O diretório nacional do Podemos protocolou na última segunda-feira (24) uma manifestação oficial no Supremo Tribunal Federal (STF), onde afirma categoricamente que a liderança do partido não exerce nenhum controle ou influência sobre a destinação de emendas parlamentares.
Esta manifestação ocorre em resposta a uma ação conduzida pelo ministro Flávio Dino, que no dia anterior, havia concedido um prazo para que o Podemos e o Solidariedade esclarecessem suas práticas relativas à alocação de verbas públicas, sob a ameaça de uma multa diária de R$ 100 mil.
"A Presidência Nacional do Podemos não dispõe de cotas, parcelas de recursos, reservas financeiras, limites orçamentários, listas prévias de destinatários ou qualquer outro mecanismo formal ou informal de alocação de emendas parlamentares.

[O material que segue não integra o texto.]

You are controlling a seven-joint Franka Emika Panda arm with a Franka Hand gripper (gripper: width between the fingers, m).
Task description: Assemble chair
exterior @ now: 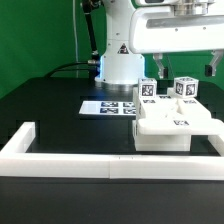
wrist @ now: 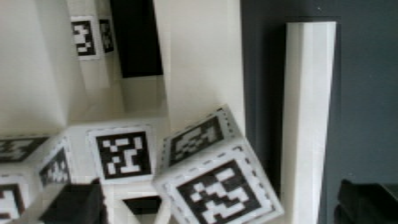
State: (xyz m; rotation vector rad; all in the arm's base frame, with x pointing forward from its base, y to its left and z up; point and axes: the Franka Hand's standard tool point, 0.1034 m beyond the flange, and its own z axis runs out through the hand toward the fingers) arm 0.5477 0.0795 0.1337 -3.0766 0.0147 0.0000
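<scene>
The chair (exterior: 172, 124) is a cluster of white blocky parts at the exterior view's right, just behind the front wall. Two tagged pieces (exterior: 148, 90) (exterior: 185, 88) stand upright on its flat slab. The arm's white hand (exterior: 180, 35) hangs above them. In the wrist view my gripper (wrist: 217, 205) is open, with dark fingers (wrist: 71, 202) set wide apart. A tilted tagged block (wrist: 222, 188) lies between and beyond them, untouched as far as I can see. Another tagged block (wrist: 121, 152) sits beside it, and a long white bar (wrist: 306, 110) runs alongside.
The marker board (exterior: 108, 106) lies flat on the black table, in front of the robot base (exterior: 120, 62). A long white border wall (exterior: 60, 152) runs along the front and turns back at the exterior view's left. A green backdrop stands behind.
</scene>
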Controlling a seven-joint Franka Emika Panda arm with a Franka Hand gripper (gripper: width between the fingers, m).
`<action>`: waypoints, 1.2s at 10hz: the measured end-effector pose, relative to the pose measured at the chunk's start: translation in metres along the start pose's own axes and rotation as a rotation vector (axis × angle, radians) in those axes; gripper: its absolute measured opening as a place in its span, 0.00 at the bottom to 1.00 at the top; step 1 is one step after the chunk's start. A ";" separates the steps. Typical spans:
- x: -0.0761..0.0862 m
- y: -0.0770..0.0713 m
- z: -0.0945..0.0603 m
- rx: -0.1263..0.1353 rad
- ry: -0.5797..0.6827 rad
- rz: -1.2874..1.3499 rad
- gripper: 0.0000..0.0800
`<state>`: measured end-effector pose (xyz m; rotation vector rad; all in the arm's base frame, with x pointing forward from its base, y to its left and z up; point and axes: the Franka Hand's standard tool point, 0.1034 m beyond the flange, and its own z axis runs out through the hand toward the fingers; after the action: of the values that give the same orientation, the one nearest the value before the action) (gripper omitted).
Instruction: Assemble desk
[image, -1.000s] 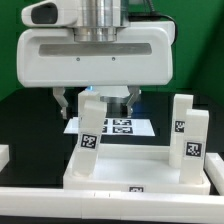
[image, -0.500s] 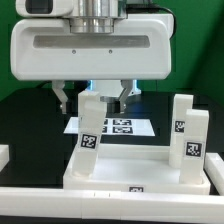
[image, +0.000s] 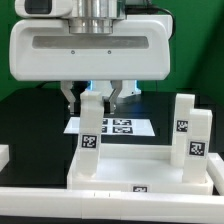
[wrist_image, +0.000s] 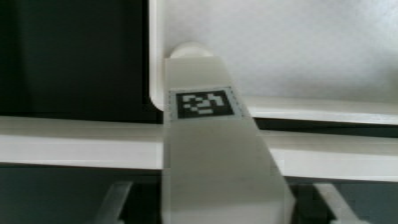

O partido enfatizou que a prerrogativa para propor emendas ao Orçamento Geral da União é de natureza exclusivamente pessoal, atrelada ao mandato individual de cada deputado ou senador, e que não fica a cargo da presidência do Podemos.
✨ Por fim, o Podemos pediu desculpas ao STF pelo atraso no envio das informações, explicando que houve uma confusão em relação ao prazo dado para a defesa.
A cobrança do STF foi motivada por investigações da Polícia Federal, que investigam a influência de presidentes de partidos sem mandato parlamentar na destinação de emendas, incluindo nomes relevantes como Valdemar Costa Neto e Eduardo Cunha.
Com a entrega das explicações do Podemos, todas as legendas solicitadas prestaram esclarecimentos ao STF, de acordo com as determinações judiciais.